Antibodi yang terdapat pada plasma darah pasien COVID-19 yang sudah sembuh akan membantu pasien untuk mengatasi virus corona yang menyerangnya. Jenis terapi ini sebelumnya sudah diterapkan dalam mengatasi penyakit akibat virus lainnya seperti flu spanyol, SARS, dan virus ebola.
Untuk saat ini, terapi masih dalam skala terbatas yaitu pada pasien kondisi berat dan kondisi kritis. Pemberian terapi dianjurkan diberikan lebih awal untuk meningkatkan harapan kesembuhan pasien. Bila pasien sudah menunjukkan gejala sesak nafas agar segera diberikan terapi plasma konvalesen. Di samping untuk pengobatan pasien juga untuk lebih menghemat biaya dan waktu perawatan. Prosesnya relatif mudah dan cepat, sama seperti transfusi darah.
Pada saat ini pengujian masih dalam skala terbatas yaitu pada pasien kondisi berat di RSPAD Gatot Subroto dan RSCM. Kita sangat berharap akan keberhasilan dari pengujian skala terbatas ini. Apabila pengujian skala terbatas ini memberikan hasil yang baik dan sesuai harapan maka kemungkinan besar pengujian akan dilakukan dalam skala yang lebih luas.
Skala yang lebih luas ini kita harapkan bisa diterapkan pada semua RSU rujukan COVID-19. Apabila pengujian skala yang lebih luas ini memberikan hasil yang baik dan sesuai harapan maka kita harapkan penerapannya bisa dilakukan di seluruh RSU di seluruh Indonesia, baik pada RSU Pemerintah maupun swasta.
Menurut data, pasien sembuh dari COVID-19 sudah mencapai 3.000 orang. Kita harapkan sebagian besar dari mereka bisa menjadi donor plasma konvalesen. Kita juga mengharapkan nantinya penerapan terapi plasma konvalesen tidak hanya kepada pasien berat COVID-19 tapi juga bisa diberikan kepada pasien COVID-19 yang sedang atau ringan. Untuk jangka panjang bisa menghasilkan vaksin yang bisa diberikan sedini mungkin kepada semua orang.
Tentunya keberhasilan penerapan terapi plasma konvalesen ini harus mendapat dukungan semua pihak, terutama perusahaan dan industri. Nantinya, penerapan dalam skala yang lebih luas akan membutuhkan biaya yang sangat banyak. Bantuan dari sektor industri ini sangat penting untuk menyokong produksi massal, yang pada akhirnya mengimbangi pertumbuhan pasien terjangkit COVID-19.

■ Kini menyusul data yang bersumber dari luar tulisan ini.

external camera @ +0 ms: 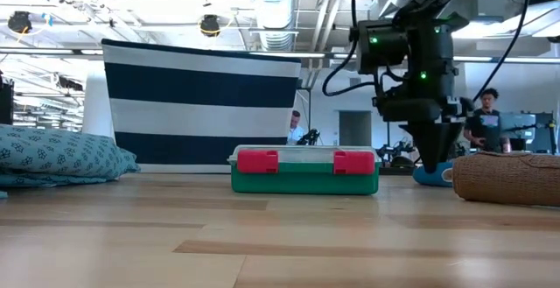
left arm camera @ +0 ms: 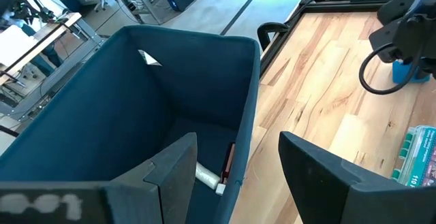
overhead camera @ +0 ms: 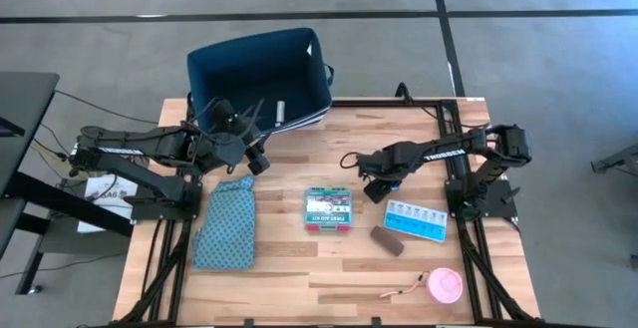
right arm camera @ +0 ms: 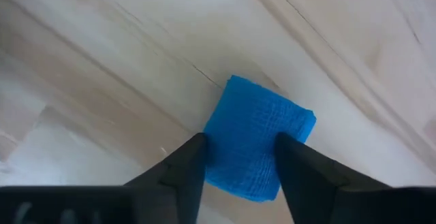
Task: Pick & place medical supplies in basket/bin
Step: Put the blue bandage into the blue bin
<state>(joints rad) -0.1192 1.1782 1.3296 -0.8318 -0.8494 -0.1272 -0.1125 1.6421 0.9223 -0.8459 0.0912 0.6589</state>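
Note:
The navy bin (overhead camera: 257, 69) stands at the table's far edge. A white tube (left arm camera: 206, 177) and a thin red item (left arm camera: 228, 160) lie on its floor. My left gripper (overhead camera: 249, 137) hangs open over the bin's near right corner (left arm camera: 245, 115). My right gripper (overhead camera: 376, 190) points down at the blue block (right arm camera: 262, 132) right of centre and is shut on it. The green-white box (overhead camera: 329, 210) lies flat at mid-table. The pill organiser (overhead camera: 419, 220), brown block (overhead camera: 387, 239) and pink disc (overhead camera: 445, 286) lie to the right and nearer. My right gripper pinches the blue block by its two opposite sides (right arm camera: 216, 157) between both fingers (right arm camera: 185, 169). It comes from above, pointing down. The block sits on the table (external camera: 434, 176), not lifted.
A blue patterned cloth pouch (overhead camera: 226, 224) lies flat on the table's left side, near my left arm. A thin cord (overhead camera: 404, 290) trails from the pink disc. People stand in the room beyond the table's far edge (external camera: 483, 117). Bare wood lies along the near edge.

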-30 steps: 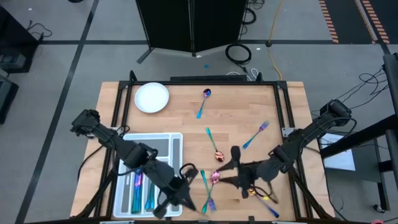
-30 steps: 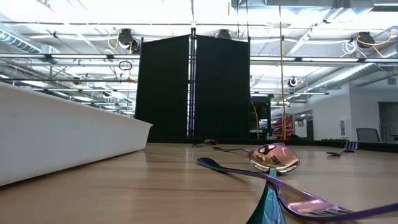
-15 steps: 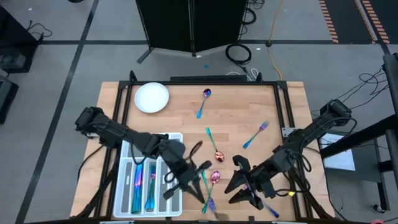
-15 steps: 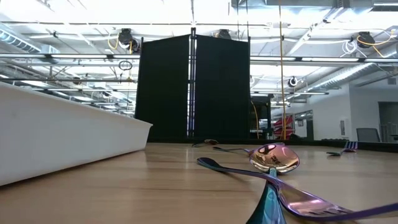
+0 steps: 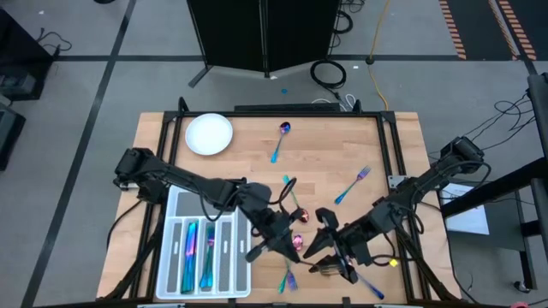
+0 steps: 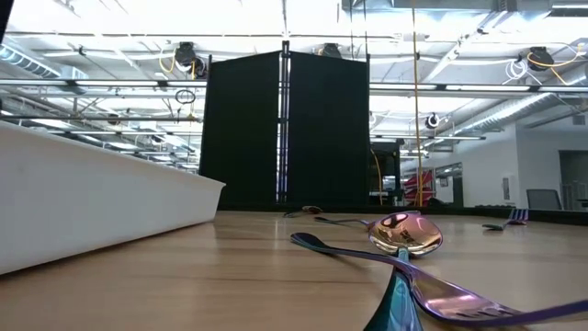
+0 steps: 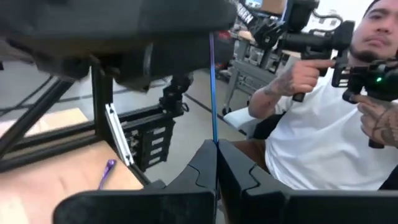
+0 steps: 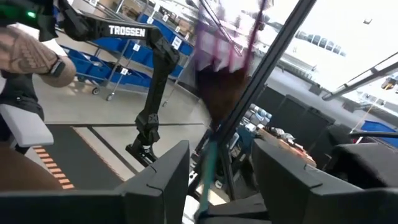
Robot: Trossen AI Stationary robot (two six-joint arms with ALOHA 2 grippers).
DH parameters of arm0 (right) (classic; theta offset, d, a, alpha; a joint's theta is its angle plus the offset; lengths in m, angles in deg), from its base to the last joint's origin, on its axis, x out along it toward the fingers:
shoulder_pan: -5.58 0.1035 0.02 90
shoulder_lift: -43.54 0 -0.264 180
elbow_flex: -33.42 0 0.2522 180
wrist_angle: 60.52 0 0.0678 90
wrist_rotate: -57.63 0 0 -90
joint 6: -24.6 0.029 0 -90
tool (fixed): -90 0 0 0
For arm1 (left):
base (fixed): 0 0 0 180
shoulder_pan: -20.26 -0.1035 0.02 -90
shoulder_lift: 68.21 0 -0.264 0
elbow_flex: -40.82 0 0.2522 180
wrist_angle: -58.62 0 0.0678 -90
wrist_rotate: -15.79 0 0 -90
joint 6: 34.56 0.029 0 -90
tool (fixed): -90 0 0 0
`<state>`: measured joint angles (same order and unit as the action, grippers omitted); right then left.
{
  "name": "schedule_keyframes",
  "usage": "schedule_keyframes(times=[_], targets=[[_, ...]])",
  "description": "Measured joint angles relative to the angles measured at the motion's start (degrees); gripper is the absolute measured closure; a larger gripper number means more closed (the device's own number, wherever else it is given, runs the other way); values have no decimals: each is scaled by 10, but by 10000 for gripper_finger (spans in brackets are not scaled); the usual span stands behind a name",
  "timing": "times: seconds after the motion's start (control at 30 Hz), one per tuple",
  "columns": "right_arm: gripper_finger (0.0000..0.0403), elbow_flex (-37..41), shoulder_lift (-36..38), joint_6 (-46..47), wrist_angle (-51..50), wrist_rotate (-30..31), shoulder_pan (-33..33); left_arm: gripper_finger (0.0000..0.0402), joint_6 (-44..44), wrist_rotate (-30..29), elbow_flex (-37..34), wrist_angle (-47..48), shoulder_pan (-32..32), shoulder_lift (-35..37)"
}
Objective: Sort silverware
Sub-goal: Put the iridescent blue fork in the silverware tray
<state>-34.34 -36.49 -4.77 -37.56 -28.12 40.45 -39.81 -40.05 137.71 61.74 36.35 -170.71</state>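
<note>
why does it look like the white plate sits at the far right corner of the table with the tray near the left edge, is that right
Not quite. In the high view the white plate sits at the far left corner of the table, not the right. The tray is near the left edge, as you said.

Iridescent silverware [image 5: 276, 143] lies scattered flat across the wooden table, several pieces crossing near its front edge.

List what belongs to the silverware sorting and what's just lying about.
Job: spoon, fork, sorted pieces, their tray, held piece in left claw.
Lying about: white plate, floor cable.
</note>
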Motion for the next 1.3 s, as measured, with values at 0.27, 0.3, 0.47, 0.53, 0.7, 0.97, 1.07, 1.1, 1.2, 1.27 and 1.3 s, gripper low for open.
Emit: schedule_keyframes(times=[0.27,0.3,0.47,0.53,0.7,0.97,1.07,1.1,1.2,1.27,1.3], targets=[[266,0,0,-2,-6,-1,0,402,-14,30,0,-10,-7,0],[276,0,0,-5,-6,-1,0,402,-15,30,0,-10,-7,0],[339,0,0,-13,-7,-28,-1,402,-20,31,0,-10,-13,0],[361,0,0,-13,-2,-30,-1,402,-31,31,0,-10,-16,0],[390,0,0,-13,0,-30,-1,402,-34,31,0,-9,-20,0],[400,0,0,5,-2,-27,-1,397,-32,20,0,-7,-20,0],[401,0,0,39,-5,-9,-1,375,-7,3,0,8,-20,0],[401,0,0,54,-7,3,0,365,3,-3,0,13,-21,0],[402,0,0,94,-16,37,3,332,28,-34,0,42,-25,9],[402,0,3,108,-36,73,8,312,42,-53,0,75,-31,19],[402,0,6,114,-50,97,12,304,46,-63,0,93,-35,24]])
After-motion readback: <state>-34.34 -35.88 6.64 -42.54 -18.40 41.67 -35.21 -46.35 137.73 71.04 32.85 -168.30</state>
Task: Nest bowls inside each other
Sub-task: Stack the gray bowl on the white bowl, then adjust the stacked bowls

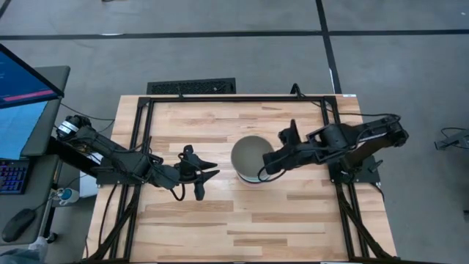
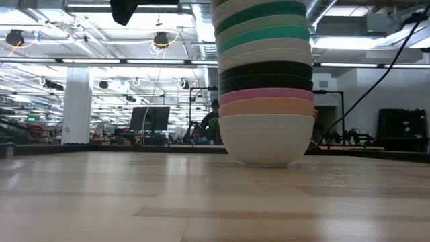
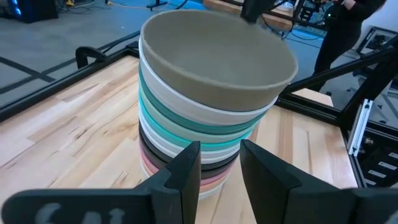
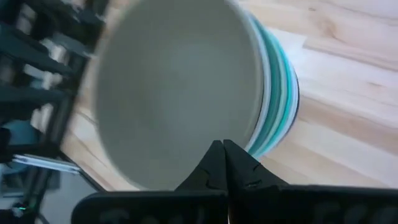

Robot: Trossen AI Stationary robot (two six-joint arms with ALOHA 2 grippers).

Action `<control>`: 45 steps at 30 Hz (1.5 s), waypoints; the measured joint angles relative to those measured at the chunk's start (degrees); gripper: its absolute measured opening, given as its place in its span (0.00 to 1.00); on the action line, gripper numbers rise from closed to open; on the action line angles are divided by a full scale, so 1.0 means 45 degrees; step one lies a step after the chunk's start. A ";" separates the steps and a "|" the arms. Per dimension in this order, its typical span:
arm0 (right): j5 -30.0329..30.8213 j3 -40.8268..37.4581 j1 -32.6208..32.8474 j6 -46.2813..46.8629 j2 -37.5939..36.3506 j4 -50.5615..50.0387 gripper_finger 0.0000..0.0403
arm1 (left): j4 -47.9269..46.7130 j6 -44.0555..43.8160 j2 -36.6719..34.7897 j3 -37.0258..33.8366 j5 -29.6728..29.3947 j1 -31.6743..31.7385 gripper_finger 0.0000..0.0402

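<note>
Bowls (image 1: 251, 158) nested in one tall stack at mid-surface (image 1: 220, 220), grey-olive bowl (image 3: 217, 59) on top. Right tool (image 1: 265, 170) at the stack's rim — fingers closed together, holding nothing. Left tool (image 1: 207, 178) just beside the stack, fingers slightly apart, empty.

Both arms are matte black, jointed, with looping black cables alongside.

No words, labels, brand marks or numbers can be read anywhere. The monitor (image 1: 22, 88) beside the desk (image 1: 220, 227) shows coloured content, but its writing is too small to read.
</note>
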 joint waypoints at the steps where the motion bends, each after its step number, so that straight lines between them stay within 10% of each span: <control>1: -0.0085 -0.0008 0.0005 -0.0005 0.0133 -0.0033 0.01 | 0.0000 0.0004 0.0001 0.0000 0.0000 0.0000 0.26; 13: 0.0940 0.0002 -0.0024 -0.0345 -0.0130 0.0544 0.02 | -0.0413 -0.0238 0.0004 0.0000 0.0015 0.0000 0.26; 20: 0.1670 0.0012 -0.0021 0.1489 -0.0500 -0.3417 0.02 | -0.0560 -0.0117 0.0001 0.0000 0.0131 0.0167 0.26; 37: 0.0775 -0.0124 0.0024 0.1666 -0.0267 -0.3968 0.03 | 0.0964 0.0580 0.0000 0.0005 0.5218 0.2845 0.26; 45: 0.0780 -0.0124 0.0024 0.1666 -0.0281 -0.3881 0.03 | 0.0950 0.1156 0.0000 0.0005 0.5467 0.2914 0.26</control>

Jika kondisi pandemi telah membaik berkat keberhasilan penggunaan plasma konvalesen, maka kita semua termasuk sektor industri bisa beroperasi seperti sedia kala. Kita juga mengharapkan seluruh instansi bidang kesehatan bisa bahu membahu dan bisa menghilangkan ego sektoral yang seringkali muncul dan menghambat keberhasilan kerjasama tim.
Dukungan penuh Presiden tentunya harus menjadi jaminan utama akan keberhasilan penerapan terapi plasma konvalesen dalam mengatasi wabah COVID-19. Mudah-mudahan dalam waktu yang tidak terlalu lama lagi kita sudah bisa hidup normal kembali. Jangan berhenti untuk berusaha dan berharap untuk #IndonesiaBisaLawanCorona.
Semoga.
Penulis adalah alumni Teknik Mesin ITS Surabaya. Saat ini menjabat sebagai Pelaksana Tugas Inspektur Daerah Kabupaten Mandailing Natal Provinsi Sumatera Utara. Pernah menjadi Kepala Bidang Penempatan dan Perluasan Kesempatan Kerja pada Dinas Tenaga Kerja periode 2018-2019, Kepala Bagian Pengadaan Barang dan Jasa Sekretariat Daerah periode 2015-2018, dan Kepala Bidang Pembinaan Jasa Konstruksi Dinas PU periode 2014-2015. Penulis adalah pengasuh blog www.selamatkanreformasiindonesia.com.